Social thought leaders have formed a consensus around fan counting: don’t do it. The argument: if you measure what you manage, and you are only measuring fan counts, then you might rely on short term acquisition tactics that fail to result in long term engagement.

And yet we hear every day that while a Social Strategy Director is focused on engagement, the Senior VP or CMO and even members of the board want to understand the plan to reach higher fan and follower acquisition benchmarks.

But maybe that Senior VP, CMO, and board member is responding intuitively to the what fan counts mean for a brand. They are after all trained to look at a brand compared to a competitive set. Senior executives think about the metric of market share a great deal, both share of revenue, and share of profit. When a CMO sees an emergent competitor outflank her own brand on Facebook by a large order of magnitude, she knows something is wrong. After all, that competitor brand actually has more friends.

Old school metric: brand relevance

When fan counts across a competitive set differ wildly from market share rankings, this is a potential signal that leading brands are suffering a relevance gap. Brand relevance is an old school metric employed by large scale brand managers. Typically measured as a tracking study through survey methods over time, brand relevance determines whether the existence of a brand predisposes someone to pay a higher price, and become loyal, repeat customers. If a brand is relevant, the investment in brand building will have a commercial impact by affecting the customer’s buying decision.

David Aaker, one of the greatest brand thinkers of our time, came up with these simple conditions for creating brand relevance:

1. A product or service category (or subcategory) exists
2. A customer segment has a perceived need or desire for that category
3. The segment sees a particular brand as being material to that category

For example, a market share leader of dish washing fluid might be alarmed if survey results revealed increased consideration and willingness to purchase an upstart dish washing fluid competitor. Now, with the public focus group that is social, and you have a proxy for brand relevancy.

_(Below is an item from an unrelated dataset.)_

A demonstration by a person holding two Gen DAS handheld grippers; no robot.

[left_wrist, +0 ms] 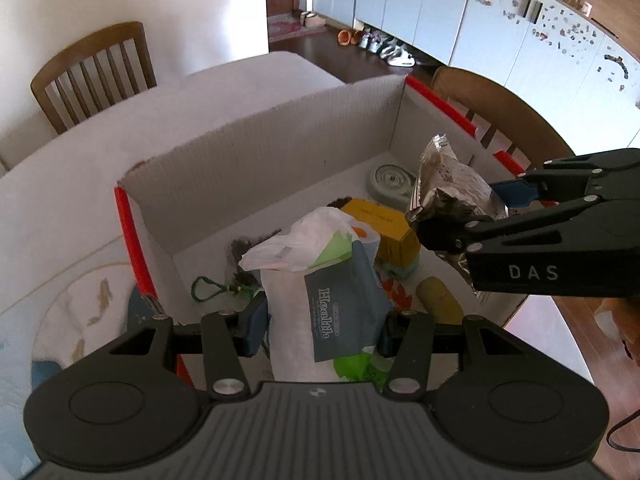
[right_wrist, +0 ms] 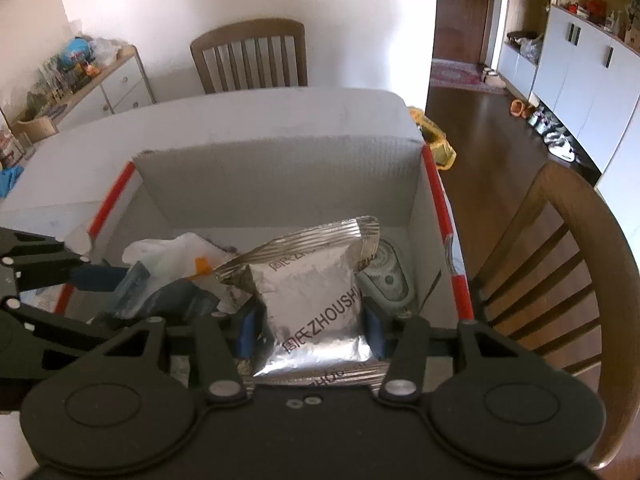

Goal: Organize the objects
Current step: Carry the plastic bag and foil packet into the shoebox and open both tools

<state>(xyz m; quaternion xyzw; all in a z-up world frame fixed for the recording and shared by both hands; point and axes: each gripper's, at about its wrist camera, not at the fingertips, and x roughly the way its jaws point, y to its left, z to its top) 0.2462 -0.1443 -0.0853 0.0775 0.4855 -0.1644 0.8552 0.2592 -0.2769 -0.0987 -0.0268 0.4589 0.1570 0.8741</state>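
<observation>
Left gripper (left_wrist: pixel 322 330) clamps a bagged pack (left_wrist: pixel 320 280); right gripper (right_wrist: pixel 310 326) clamps a foil pouch (right_wrist: pixel 316 280). Both hang over the box's (left_wrist: pixel 256 152) near edge; its far half lies bare.

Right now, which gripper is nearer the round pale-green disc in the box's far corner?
Right. The right gripper, shut on the silver foil packet, hangs just in front of the round pale-green disc. The left gripper, holding a bagged pouch, is farther back.

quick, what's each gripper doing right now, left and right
Left gripper: closed on a bundle of packets in a plastic bag.
Right gripper: closed on a silver foil packet.
</observation>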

If that upstart dish washing competitor now has three times the fan base as the dominant market share leader, then fan count is a signal of decreasing brand relevancy in a category.

So, what do you do if you are a social strategist sitting on a brand that is a market share leader, but whose presence on the Facebook and Twitter leaderboard is not dominating the category? Senior execs are pressuring you to do something, anything to have the size of your social tribe reflect your position in the marketplace.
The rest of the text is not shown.